The Essential Conversation About Teen Drinking

Adult human female anatomy diagram chartAt home insemination

“Hey Mom, I want to go to a party this Saturday…”

The first time I heard my teenage son say those words, we were driving to grab coffee as his eighth-grade year was winding down. Everything seemed perfect until the mention of “party” jolted me into high-alert mode. My mind raced with questions: Whose party? Where is it? Will the parents be present? Is there going to be alcohol?

Tuning out his chatter by increasing the volume of the radio, I tried to maintain my composure as I gripped the steering wheel tightly.

“Mom? The party?”

I pulled into a parking lot, turned off the engine, and faced him. Although my partner and I had made it clear that alcohol is for adults, we hadn’t explicitly discussed the details of underage drinking, making this the perfect moment to do so.

“Can you tell me more about this party?” I asked.

The host was a friend of a friend who had sent the invitation through social media. My son had no idea if the parents would be home, let alone the address. I battled the instinct to shut down the idea completely, especially as he argued that all his friends would be attending and he didn’t want to be the odd one out.

When he finished his defense, I asked the crucial question: “Is there going to be alcohol?”

He looked down, admitting, “Honestly, I’m not sure, but probably.”

That moment underscored a critical truth: at 13, my son was at an age where alcohol could come into play, yet he lacked the experience to navigate its implications. I often wish for a world where he wouldn’t encounter alcohol until he was fully mature, but I know that’s unrealistic. Teens will experiment, just as I did at his age.

As a parent, my responsibility is to provide him with the facts about alcohol and clarify my stance.
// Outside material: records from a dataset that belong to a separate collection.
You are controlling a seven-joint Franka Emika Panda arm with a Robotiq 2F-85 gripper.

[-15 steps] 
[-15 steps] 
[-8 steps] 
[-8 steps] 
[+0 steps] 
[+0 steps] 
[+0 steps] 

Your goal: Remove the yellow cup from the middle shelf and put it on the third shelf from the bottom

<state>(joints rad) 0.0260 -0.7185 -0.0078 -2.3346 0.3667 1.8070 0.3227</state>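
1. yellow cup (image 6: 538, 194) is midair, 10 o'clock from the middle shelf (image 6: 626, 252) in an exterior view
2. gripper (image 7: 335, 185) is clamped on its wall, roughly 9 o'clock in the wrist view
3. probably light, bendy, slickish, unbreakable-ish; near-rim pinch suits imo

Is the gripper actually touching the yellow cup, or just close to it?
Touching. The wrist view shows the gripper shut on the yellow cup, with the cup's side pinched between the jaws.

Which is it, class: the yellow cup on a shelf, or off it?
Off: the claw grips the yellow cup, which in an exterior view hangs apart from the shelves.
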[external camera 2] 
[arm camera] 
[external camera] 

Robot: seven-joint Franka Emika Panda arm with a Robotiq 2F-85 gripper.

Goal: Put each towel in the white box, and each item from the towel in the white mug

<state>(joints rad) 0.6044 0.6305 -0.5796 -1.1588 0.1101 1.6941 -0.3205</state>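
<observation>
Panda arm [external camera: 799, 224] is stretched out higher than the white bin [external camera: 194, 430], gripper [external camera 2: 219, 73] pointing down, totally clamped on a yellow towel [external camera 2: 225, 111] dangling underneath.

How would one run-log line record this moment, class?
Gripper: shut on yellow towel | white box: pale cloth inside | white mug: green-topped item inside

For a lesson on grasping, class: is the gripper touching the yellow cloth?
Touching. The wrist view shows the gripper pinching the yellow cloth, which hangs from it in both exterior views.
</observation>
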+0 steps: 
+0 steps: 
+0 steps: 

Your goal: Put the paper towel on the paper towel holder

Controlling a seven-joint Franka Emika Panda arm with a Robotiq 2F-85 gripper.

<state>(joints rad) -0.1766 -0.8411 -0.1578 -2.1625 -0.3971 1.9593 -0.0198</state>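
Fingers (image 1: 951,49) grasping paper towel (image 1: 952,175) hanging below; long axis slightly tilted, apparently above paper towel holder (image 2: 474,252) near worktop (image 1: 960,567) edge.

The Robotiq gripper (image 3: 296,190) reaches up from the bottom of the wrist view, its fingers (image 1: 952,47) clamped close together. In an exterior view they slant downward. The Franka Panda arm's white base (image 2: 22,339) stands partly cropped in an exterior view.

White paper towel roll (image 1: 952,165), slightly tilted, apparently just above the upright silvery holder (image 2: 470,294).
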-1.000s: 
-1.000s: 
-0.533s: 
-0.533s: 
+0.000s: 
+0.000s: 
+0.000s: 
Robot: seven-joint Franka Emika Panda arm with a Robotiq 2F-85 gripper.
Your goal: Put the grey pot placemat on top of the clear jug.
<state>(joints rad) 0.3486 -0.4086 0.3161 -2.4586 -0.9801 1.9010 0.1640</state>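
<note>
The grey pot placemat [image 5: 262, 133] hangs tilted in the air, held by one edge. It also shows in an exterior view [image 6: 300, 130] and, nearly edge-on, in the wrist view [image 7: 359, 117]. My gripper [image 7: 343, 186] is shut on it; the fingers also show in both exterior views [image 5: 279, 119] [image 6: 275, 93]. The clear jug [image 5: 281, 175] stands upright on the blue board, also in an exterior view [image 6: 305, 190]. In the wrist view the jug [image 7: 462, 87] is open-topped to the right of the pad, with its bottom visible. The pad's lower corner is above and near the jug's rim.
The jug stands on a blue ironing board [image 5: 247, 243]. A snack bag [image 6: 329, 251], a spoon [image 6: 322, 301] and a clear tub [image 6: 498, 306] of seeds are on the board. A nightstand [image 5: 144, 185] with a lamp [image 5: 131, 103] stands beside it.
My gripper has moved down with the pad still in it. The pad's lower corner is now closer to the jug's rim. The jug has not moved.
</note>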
While my words alone won’t stop him from drinking, I want him to be equipped with the knowledge to make safe, informed decisions. Ultimately, the choice is his.

I began with the basics: underage drinking is against the law for a reason. I made it clear that we will never be the parents who supply alcohol for him or his friends, nor will we allow them to drink in our home, even if we’re aware of it. This earned me an eye roll, signaling just how “uncool” I was in his eyes. Fine.

Next, I explained how excessive drinking can damage brain cells and is particularly harmful while his brain is still developing. I also warned that overindulging typically leads to vomiting and hangovers. Most importantly, I emphasized that being intoxicated severely impairs judgment, making decisions like getting into a car with a drunk driver or abandoning a friend at a party much more likely.

One of the most serious topics I raised was the connection between alcohol and assault. Being drunk doesn’t excuse anyone from violating another’s consent, but it can make it much more difficult for someone to resist or seek help in dangerous situations.

After sharing all of this, a heavy silence settled between us. I could see the worry etched on my son’s face, even as he tried to play it cool.

“What if I do drink, Mom? What if I get in trouble?”

In that moment, my heart ached for him. Growing up is challenging; learning to trust oneself takes time and experience. I’m in my 40s and still navigating my own lessons. What makes the journey easier is knowing there’s someone to lean on for support, even if it means facing consequences.

“If you ever find yourself in a tough spot, just call me. No matter what,” I reassured him, squeezing his hand. “And if you need to blame me, just say your crazy mom is texting and you need to leave.”

Of everything I communicated about drinking, this was the most significant message: I want my son to trust me while he learns to trust himself. Keeping the lines of communication open is our greatest victory.

“Thanks, Mom,” he said, a smile breaking through. “I guess I’ll think about whether I really want to go to this party.”

“Absolutely,” I replied, pleased that he was considering his options. “Let’s talk it over while enjoying some Frappuccinos.”